▶ **What the task requires**
Retrieve all lines below that have the string "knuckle".

▶ **Dataset entries**

== == ==

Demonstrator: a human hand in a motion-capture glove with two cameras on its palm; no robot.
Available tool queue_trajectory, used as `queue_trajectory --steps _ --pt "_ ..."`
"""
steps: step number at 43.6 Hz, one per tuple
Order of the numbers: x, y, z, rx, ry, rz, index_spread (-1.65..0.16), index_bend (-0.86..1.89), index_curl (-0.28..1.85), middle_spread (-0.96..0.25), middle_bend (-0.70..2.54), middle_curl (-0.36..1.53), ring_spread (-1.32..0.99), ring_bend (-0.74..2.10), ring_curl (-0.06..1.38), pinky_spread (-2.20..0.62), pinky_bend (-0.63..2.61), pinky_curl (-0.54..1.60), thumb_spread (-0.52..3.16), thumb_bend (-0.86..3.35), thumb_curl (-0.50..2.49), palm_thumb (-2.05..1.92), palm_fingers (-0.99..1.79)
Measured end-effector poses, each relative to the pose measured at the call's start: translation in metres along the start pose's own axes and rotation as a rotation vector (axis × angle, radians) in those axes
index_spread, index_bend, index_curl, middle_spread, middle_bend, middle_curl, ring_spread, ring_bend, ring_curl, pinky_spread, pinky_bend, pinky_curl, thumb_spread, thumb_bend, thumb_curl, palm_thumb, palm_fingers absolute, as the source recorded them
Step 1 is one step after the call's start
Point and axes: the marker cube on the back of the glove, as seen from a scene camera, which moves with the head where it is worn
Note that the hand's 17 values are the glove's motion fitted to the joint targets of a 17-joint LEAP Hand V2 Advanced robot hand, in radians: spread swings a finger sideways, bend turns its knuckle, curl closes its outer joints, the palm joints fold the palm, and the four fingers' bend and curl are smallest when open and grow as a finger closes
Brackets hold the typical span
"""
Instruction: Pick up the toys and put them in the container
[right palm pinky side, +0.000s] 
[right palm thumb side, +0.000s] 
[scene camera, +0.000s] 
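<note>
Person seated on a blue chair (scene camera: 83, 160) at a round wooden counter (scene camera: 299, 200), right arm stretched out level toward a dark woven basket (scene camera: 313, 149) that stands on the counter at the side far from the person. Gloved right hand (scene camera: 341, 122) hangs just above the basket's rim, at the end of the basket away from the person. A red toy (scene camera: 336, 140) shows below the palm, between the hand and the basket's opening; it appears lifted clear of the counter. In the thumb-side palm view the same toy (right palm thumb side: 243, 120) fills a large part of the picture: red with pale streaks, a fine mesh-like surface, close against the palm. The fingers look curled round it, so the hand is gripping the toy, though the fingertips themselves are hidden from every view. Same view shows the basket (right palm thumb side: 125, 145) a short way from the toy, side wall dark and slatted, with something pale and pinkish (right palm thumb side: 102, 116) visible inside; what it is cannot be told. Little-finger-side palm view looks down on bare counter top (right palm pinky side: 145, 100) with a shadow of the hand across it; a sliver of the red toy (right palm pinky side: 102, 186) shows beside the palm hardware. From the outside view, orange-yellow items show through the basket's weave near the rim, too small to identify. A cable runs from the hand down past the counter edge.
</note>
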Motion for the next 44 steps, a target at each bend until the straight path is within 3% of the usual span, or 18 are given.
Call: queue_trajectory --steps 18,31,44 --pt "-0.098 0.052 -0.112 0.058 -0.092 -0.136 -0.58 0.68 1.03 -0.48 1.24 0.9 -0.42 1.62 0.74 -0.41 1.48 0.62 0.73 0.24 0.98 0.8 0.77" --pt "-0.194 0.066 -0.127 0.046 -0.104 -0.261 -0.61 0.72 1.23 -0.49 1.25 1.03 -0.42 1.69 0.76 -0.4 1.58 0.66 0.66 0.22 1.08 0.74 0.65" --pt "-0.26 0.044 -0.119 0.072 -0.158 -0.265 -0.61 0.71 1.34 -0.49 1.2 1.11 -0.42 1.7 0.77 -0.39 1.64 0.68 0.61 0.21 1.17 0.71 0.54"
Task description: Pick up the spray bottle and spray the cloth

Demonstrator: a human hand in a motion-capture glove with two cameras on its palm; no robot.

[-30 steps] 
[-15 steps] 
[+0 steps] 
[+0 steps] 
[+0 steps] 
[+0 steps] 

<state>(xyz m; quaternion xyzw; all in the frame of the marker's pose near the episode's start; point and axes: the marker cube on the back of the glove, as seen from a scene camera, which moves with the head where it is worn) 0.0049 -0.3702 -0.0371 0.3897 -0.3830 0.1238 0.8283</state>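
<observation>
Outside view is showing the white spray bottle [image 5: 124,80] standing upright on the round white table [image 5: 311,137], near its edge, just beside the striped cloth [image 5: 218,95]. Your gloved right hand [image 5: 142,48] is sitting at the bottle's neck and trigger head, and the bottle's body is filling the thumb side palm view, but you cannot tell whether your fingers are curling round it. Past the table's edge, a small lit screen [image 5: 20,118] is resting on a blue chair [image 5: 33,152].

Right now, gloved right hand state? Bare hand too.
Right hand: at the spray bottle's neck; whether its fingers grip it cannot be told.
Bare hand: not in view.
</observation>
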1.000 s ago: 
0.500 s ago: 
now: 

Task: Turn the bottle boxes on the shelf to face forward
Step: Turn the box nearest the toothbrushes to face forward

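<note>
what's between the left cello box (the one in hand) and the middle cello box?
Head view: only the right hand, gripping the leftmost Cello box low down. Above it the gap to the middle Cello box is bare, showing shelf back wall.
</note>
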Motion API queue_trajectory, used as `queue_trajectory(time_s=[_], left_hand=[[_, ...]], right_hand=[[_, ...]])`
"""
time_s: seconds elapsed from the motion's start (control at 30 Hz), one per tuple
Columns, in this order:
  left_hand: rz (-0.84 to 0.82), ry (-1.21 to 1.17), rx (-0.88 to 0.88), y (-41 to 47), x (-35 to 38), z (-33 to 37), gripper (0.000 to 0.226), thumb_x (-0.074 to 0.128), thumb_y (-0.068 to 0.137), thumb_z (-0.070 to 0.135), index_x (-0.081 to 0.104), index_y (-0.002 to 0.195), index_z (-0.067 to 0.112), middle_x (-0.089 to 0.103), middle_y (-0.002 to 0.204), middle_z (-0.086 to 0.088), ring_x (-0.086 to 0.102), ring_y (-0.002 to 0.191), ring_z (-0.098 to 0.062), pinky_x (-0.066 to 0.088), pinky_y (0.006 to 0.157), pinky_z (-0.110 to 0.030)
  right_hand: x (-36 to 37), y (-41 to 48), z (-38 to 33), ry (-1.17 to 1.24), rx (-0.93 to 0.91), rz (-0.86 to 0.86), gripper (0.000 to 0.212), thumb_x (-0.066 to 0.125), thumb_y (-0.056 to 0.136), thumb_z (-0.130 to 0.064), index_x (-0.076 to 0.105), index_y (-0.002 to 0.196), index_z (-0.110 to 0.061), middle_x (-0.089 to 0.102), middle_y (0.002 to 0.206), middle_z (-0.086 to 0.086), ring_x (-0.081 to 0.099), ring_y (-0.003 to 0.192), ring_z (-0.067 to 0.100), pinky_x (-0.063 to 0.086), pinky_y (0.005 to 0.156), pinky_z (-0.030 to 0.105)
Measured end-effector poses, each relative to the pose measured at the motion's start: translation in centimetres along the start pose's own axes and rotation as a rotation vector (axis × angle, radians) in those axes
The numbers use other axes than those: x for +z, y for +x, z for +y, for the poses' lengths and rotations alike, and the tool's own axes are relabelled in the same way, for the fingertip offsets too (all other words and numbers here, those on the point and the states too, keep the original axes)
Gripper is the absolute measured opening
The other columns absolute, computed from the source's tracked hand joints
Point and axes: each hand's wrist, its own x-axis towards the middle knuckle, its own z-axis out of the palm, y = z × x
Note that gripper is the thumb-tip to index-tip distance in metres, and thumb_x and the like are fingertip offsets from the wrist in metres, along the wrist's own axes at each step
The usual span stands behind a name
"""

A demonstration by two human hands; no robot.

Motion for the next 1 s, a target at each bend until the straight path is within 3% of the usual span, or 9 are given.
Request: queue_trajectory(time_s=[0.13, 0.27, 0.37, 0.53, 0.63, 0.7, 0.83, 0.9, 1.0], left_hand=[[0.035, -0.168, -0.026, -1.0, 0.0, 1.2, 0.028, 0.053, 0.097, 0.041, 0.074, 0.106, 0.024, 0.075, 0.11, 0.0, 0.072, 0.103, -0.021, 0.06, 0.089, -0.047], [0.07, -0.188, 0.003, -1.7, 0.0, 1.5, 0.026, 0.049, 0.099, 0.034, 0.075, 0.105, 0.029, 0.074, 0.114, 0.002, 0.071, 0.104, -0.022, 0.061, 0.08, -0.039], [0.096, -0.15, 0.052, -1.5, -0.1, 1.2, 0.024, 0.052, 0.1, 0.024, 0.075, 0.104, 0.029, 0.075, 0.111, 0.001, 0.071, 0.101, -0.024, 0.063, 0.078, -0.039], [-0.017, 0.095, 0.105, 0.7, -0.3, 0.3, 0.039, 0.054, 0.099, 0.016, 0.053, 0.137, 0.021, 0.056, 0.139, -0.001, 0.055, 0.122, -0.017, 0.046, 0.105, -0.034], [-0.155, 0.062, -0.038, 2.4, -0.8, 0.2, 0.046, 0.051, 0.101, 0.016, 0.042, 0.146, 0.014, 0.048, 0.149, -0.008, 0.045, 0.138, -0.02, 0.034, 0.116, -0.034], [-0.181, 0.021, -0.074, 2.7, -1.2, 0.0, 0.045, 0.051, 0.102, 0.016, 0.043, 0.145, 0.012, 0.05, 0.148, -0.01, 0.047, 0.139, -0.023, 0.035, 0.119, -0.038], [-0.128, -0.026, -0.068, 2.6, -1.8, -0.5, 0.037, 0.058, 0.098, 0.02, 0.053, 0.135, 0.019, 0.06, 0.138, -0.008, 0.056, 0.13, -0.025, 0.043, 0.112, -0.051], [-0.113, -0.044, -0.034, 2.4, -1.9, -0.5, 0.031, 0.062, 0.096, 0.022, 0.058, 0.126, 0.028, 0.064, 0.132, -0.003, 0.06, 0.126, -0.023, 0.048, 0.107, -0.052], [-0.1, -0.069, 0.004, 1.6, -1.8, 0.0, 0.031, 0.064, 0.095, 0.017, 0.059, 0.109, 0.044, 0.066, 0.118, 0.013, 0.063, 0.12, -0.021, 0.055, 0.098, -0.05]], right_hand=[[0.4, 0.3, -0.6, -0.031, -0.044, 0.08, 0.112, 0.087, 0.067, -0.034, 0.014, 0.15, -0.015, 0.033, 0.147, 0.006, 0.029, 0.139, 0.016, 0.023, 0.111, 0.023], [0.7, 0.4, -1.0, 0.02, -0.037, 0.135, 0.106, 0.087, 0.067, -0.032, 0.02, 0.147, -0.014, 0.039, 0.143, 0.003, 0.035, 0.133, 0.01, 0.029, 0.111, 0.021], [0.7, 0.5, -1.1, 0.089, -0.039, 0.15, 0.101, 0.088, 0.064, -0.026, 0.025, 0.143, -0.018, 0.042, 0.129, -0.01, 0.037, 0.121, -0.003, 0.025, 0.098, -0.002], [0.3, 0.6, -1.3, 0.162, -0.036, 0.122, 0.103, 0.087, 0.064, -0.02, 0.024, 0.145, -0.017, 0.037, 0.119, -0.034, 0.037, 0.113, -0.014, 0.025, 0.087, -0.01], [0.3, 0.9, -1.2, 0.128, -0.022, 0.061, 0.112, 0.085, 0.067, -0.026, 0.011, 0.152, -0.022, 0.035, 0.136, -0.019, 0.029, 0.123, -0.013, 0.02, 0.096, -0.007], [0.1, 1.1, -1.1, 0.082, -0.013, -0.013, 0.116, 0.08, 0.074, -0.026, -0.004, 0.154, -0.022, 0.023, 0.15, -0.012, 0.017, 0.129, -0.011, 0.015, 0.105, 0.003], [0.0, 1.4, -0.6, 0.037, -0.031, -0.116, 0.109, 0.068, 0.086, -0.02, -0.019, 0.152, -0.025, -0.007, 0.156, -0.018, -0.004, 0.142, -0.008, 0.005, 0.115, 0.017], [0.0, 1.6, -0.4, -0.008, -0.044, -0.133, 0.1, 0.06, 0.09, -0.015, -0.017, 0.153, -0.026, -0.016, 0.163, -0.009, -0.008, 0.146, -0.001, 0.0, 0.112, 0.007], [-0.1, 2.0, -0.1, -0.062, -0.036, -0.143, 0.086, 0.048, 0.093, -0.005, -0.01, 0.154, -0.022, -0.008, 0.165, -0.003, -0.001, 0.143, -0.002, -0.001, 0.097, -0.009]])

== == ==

▶ **Task result**
Note that the hand's 17 values are the glove's motion fitted to the joint targets of a 17-joint LEAP Hand V2 Advanced robot hand, in radians: spread swings a finger sideways, bend turns its knuckle, curl closes its outer joints, the palm joints fold the palm, and the four fingers' bend and curl are smallest when open and grow as a finger closes
Point and axes: each hand's wrist, its own x-axis towards the middle knuckle, its own z-axis out of the palm, y = z × x

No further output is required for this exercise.